Overview
This article explains the relationship between Druva storage credentials stored in AWS Parameter Store, KMS keys, and the impact of accidental deletion. Understanding these relationships is crucial for maintaining data security and backup accessibility.
Understanding the Components
Druva Storage Credentials in Parameter Store
Location: AWS Systems Manager Parameter Store
Type: SecureString parameters
Naming: Typically prefixed with "Druva-ClientCredential-"

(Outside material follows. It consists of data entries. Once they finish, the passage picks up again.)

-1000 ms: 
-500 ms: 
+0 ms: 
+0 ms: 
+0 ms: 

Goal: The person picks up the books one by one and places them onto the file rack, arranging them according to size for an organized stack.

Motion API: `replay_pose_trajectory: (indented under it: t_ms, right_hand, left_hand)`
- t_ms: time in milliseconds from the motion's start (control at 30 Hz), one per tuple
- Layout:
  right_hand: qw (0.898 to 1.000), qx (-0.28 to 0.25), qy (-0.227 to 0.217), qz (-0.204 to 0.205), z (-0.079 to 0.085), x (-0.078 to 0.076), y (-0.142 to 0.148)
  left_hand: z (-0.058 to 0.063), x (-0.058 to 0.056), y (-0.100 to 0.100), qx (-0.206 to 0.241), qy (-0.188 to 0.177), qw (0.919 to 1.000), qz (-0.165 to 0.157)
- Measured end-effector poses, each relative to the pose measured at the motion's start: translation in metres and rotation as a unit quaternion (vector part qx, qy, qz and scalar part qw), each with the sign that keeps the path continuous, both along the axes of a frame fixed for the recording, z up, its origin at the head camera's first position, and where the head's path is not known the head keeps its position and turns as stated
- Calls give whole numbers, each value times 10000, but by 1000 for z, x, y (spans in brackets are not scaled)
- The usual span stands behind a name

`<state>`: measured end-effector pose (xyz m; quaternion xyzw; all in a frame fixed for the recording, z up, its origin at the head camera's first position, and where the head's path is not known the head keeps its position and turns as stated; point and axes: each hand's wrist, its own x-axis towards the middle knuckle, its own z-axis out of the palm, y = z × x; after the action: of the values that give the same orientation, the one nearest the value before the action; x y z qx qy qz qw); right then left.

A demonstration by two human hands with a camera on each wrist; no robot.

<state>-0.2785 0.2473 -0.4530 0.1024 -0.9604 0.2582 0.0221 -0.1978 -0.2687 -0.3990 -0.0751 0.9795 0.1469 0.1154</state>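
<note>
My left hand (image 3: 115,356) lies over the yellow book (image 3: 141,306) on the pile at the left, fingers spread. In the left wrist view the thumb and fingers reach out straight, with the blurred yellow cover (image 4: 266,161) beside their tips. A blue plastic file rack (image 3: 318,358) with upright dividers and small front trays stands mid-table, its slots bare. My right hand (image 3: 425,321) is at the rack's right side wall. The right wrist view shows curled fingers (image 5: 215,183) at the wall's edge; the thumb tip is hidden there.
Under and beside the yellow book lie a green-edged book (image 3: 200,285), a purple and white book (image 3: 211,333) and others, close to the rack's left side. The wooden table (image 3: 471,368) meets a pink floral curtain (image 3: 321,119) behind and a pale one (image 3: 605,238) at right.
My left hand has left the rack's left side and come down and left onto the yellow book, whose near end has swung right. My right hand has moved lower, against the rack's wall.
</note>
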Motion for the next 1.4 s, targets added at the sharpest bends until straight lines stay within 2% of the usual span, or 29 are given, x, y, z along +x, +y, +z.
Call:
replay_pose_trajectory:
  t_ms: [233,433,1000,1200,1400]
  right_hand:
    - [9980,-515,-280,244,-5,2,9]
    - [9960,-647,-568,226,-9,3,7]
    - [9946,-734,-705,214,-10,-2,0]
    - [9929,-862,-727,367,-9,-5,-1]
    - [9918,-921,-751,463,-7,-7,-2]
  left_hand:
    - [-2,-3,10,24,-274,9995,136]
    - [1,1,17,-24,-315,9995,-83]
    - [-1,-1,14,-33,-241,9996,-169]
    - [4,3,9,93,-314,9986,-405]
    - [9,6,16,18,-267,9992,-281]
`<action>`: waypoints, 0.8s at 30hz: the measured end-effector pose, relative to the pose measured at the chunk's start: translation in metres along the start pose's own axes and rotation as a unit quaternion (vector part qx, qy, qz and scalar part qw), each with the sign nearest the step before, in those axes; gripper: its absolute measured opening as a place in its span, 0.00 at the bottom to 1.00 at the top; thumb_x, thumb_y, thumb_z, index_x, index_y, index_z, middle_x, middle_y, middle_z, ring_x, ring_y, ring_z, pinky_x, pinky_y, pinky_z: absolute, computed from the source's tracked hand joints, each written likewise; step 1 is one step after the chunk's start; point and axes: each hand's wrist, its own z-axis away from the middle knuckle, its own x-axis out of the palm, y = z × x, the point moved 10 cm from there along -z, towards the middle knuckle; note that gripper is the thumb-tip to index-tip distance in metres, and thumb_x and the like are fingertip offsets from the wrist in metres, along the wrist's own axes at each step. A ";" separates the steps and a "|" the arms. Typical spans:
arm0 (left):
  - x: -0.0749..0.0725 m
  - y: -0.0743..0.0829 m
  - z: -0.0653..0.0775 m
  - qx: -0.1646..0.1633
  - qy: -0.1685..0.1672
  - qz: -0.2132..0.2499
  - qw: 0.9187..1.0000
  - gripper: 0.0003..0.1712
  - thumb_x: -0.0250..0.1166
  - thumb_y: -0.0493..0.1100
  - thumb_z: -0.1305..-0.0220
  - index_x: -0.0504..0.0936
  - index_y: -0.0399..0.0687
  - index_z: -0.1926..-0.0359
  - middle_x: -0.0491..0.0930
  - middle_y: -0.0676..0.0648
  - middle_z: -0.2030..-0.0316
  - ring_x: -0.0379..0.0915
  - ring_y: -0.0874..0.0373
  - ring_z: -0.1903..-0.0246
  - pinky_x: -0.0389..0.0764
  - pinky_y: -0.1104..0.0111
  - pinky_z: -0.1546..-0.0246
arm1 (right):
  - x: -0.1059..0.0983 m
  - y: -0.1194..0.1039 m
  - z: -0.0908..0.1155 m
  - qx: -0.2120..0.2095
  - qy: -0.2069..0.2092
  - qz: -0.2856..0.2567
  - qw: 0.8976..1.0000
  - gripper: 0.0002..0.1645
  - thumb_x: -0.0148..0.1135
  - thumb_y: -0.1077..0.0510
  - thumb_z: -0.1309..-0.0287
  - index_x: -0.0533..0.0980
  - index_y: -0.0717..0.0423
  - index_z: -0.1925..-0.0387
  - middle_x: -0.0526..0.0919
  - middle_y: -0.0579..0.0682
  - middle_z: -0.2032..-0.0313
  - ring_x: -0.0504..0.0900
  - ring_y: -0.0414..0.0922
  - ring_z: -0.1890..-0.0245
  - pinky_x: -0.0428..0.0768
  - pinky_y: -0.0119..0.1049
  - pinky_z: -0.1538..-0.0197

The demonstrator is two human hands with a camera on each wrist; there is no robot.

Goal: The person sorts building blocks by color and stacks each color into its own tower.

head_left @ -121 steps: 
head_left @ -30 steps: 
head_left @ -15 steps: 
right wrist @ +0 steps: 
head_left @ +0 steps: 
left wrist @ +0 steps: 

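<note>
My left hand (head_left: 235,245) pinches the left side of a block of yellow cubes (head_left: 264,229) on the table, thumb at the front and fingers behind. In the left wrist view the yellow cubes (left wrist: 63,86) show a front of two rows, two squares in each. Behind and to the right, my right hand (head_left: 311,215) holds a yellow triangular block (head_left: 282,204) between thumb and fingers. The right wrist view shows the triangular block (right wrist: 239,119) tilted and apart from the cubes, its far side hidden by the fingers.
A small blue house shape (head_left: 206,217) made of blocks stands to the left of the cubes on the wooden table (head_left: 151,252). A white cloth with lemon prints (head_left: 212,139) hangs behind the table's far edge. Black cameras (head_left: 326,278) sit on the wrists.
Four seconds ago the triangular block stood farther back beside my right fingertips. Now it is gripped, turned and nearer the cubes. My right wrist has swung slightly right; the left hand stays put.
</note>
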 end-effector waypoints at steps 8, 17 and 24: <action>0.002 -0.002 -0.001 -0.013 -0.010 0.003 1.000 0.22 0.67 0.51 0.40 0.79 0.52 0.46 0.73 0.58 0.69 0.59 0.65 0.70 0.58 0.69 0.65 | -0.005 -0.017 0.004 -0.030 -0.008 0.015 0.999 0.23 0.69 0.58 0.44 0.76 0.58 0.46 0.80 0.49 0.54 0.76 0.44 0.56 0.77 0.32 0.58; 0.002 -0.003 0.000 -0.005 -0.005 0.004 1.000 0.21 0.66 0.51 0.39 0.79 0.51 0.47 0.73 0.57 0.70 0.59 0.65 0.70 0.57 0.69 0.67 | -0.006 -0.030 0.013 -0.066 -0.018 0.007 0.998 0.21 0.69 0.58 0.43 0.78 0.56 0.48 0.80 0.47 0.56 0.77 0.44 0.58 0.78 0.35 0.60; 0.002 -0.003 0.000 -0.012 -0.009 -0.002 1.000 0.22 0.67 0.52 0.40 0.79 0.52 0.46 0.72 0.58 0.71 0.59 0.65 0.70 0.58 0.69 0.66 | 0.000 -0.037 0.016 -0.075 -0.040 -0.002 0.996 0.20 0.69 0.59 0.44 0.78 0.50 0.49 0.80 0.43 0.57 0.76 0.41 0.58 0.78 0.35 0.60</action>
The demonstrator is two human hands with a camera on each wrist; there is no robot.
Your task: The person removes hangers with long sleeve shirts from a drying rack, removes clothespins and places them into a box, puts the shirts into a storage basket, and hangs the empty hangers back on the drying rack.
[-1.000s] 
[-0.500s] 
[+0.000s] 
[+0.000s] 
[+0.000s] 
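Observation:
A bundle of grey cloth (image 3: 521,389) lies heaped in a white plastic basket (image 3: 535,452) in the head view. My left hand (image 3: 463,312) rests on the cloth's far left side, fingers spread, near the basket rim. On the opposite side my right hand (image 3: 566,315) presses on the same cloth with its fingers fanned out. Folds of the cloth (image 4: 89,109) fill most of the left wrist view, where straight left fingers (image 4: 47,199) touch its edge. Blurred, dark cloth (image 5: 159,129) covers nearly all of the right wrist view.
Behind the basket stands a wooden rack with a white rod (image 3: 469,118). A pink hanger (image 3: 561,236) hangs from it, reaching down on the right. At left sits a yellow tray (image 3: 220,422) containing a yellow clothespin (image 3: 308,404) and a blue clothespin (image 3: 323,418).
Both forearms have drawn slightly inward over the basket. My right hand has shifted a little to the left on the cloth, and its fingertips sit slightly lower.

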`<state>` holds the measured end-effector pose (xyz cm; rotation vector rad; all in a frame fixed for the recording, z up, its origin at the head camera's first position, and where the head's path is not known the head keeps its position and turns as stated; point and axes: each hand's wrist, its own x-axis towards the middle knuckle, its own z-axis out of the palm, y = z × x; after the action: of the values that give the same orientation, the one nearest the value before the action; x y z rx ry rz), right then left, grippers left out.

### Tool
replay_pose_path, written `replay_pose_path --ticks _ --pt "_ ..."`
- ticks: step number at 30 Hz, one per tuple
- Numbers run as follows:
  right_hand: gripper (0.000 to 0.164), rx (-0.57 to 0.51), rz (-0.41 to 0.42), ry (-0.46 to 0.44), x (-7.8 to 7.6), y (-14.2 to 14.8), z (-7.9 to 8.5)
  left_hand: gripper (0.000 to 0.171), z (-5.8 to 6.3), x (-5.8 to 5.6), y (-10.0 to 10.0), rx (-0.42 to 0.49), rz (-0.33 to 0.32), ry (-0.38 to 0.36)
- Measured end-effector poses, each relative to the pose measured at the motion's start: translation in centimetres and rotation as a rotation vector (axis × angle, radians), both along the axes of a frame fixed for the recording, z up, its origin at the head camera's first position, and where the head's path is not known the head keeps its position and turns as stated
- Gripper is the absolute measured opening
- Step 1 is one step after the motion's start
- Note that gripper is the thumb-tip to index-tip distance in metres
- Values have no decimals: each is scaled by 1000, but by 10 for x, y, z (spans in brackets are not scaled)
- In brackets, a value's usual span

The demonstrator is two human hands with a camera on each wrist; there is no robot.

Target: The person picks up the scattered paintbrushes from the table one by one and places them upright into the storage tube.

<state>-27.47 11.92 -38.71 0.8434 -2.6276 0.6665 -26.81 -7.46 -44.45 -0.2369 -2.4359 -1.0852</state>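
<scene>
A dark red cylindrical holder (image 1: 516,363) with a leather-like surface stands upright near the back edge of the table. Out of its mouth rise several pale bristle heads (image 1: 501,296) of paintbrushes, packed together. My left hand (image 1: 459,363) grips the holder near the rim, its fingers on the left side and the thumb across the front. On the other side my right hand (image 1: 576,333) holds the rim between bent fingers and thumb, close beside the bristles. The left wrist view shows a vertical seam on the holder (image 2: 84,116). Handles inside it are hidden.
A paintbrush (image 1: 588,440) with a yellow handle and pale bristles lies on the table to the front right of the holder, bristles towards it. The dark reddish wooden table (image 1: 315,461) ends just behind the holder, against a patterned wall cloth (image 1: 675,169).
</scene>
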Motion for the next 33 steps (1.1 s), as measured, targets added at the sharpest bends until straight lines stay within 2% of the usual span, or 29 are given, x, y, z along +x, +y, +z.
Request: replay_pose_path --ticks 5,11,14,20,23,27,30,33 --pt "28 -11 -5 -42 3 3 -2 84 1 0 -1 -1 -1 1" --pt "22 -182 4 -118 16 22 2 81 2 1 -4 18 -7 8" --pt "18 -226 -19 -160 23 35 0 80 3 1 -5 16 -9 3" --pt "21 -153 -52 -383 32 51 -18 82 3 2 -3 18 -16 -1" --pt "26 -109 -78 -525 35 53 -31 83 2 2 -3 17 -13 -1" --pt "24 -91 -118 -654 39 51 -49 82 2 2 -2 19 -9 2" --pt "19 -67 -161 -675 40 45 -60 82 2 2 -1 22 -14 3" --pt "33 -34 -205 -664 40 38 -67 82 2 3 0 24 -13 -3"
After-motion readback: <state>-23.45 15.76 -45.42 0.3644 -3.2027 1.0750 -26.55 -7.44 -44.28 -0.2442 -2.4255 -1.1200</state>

Purpose: Authentication for CloudRanger operations
Parameter Store + KMS Key Relationship
When you store a SecureString parameter in AWS Systems Manager Parameter Store, the following process occurs:
1. Encryption Process
The parameter value is encrypted using a KMS key(default AWS managed KMS)
2. Decryption Process
When the parameter is retrieved, Parameter Store uses the same KMS key to decrypt it
The KMS key must be available and accessible for decryption to succeed
Critical Relationships and Dependencies
Parameter Store Credentials vs. Backup Encryption Keys
Important Distinction:
Parameter Store credentials are used for authentication and access
Backup encryption KMS keys are used for actual data encryption
For AWS Backups Encrypted Using KMS Keys
Key Requirements:
When customer data is encrypted using a specific KMS key, that same KMS key is required to decrypt the data later (e.g., during restore operations)
The KMS keys used to encrypt backups are created by the customer, not by Druva
These encryption keys are separate from the Parameter Store authentication credentials
Impact of Accidental Deletion
Scenario 1: Deleting Parameter Store Credentials
What Happens:
CloudRanger loses authentication credentials for the AWS account
New backup operations may fail
Existing backups remain intact and accessible
No data loss occurs
Resolution: Simple Recovery Process:
Navigate to the CloudRanger console
Create new storage credentials
New parameters will be automatically created in AWS Parameter Store
Operations resume normally
Scenario 2: Deleting KMS Keys Used for Parameter Store
What Happens:
SecureString parameters become unrecoverable
Parameter Store cannot decrypt the credential values
Authentication to AWS services fails
Resolution:
Recreate storage credentials through CloudRanger console
New credentials will use available KMS keys for encryption
When you store a SecureString parameter in AWS Systems Manager Parameter Store, here’s what happens:
Encryption:
The value is encrypted using a KMS key. default AWS-managed KMS key (aws/ssm)
Decryption:
When the parameter is retrieved , Parameter Store uses the same KMS key to decrypt it.
What Happens If the KMS Key Is Deleted?
The SecureString becomes unrecoverable.
For AWS Backup that are encrypted using KMS Keys
When a customer’s data is encrypted using a specific KMS KEY, that same KMS KEY is required to decrypt the data later (e.g., during a restore).
If you delete the KMS key, the encrypted backups cannot be decrypted.
Under no circumstances should the customer delete KMS KEYS that was used to encrypt a backup.
The KMS KEYS used to encrypt backups are created by the customer and not Druva.
As explained earlier, If the customer accidentally deletes their client credential on AWS, they can just go to the CloudRanger console and create a new one. This will be available automatically in their AWS account.